Я стал смотреть на Москалевку, но ничего не видел. Я уж устал держаться и хотел слезть, а Колька говорит:
— Вот они, смотри!
Сначала ничего нельзя было разглядеть, кроме облака пыли, потом я рассмотрел верховых. Они приближались очень быстро. Уж виден флаг. Он развевается по ветру впереди отряда — большущий николаевский, трехцветный, как в старое время.
У меня с досады чуть слезы не выступили. Я соскочил с памятника и пошел.
А Колька кричит:
— Посмотри, Борька, уланы! Красота! — Он тоже соскочил с памятника. — Пусть старик делает что хочет, завтра же уйду в добровольцы записываться — красных бить.
А я говорю:
— Как бы, Колька, тебе красные не набили!
— Что? — спросил Колька и подступил ко мне вплотную.
— То, что слышал. И лучше отойди от меня, я тебе говорю!..
— Ну, подожди, сволочь! — сказал тогда Колька, отошел от меня и погрозил кулаком.
Я вернулся домой один, а на следующий день Колька и вправду пошел записываться в уланы.
Пошел часов в двенадцать, а возвратился только к вечеру, с солдатской кокардой на гимназической фуражке, на боку — шашка. Шпоры нацепил, дурак, и задается.
А старик Колесниченко и не посмотрел на его шпоры — в тот же вечер отхлестал его как следует ремнем с пряжкой и велел пойти выписаться.
Но Колька как ушел после порки, так больше во двор и не показывался.

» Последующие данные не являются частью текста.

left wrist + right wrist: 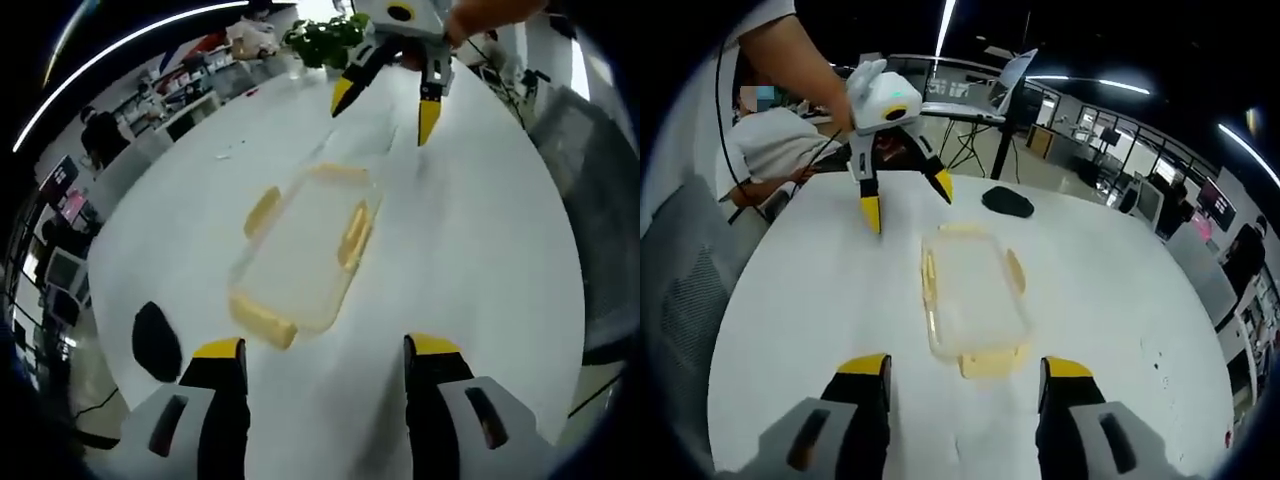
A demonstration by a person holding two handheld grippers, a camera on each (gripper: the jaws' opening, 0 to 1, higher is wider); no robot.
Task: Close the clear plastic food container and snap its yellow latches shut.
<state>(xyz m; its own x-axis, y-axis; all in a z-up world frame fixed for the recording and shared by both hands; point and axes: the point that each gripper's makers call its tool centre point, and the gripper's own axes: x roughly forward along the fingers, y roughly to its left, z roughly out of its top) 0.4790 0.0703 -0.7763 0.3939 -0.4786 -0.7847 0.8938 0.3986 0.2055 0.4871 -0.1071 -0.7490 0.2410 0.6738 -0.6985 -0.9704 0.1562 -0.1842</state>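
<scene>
Container (305, 250) flat on white table (480, 260), lid on, between the two grippers and touched by neither. Clear, rectangular, with yellow latches (353, 235) on all four sides; whether snapped down or loose, impossible to tell.

Left gripper view: left gripper (325, 350) at bottom edge, yellow-tipped jaws spread wide, nothing between them, hanging short of the container's near end latch (262, 318). Right gripper (385, 105) beyond the far end, held by a hand (490, 15), jaws splayed apart and empty, tips above the table. Black oval object (157, 340) on the table left of the container, apart from it. Potted plant (325, 40) at the far table edge.

Right gripper view: same container (975, 295) seen from the opposite end, right gripper (965, 370) spread and empty just before it, left gripper (907, 200) past the far end, also agape. Black object (1007, 201) beyond.
</scene>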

Жили они одиноко. Колькина мать давно умерла. Старик был скупой, сам готовил обед, дальше лавки никого к себе не пускал; даже гостей у них никогда не бывало. Зимой и летом старик носил одну и ту же старомодную шляпу пирожком.
Дрался он очень больно.
После того как Колька ушел, старик совсем перестал с людьми разговаривать. С моим отцом даже здороваться перестал. Даже с Шполянским, у которого отец служил старшим приказчиком, не здоровался.
На днях мама стояла с несколькими женщинами во дворе, у крыльца портного Литвина. Сам Литвин, мрачный, длинный, с красным носом и висячими усами, сидел на ступеньках. Все почему-то думали, что он крещеный еврей и поэтому особенно не любит евреев. А он вовсе не был евреем, он был духовным портным и шил на попов.
— Ну, лавреи, — сказал он, — молитесь своему богу, чтобы белые не уходили. Уходить будут — всех вас побьют, чтобы вашей хитрой нации не осталось на свете!
— Вы всё так хорошо знаете наперед, господин Литвин, — сказала мать, — объясните же мне, будьте любезны, зачем же они будут всех нас бить?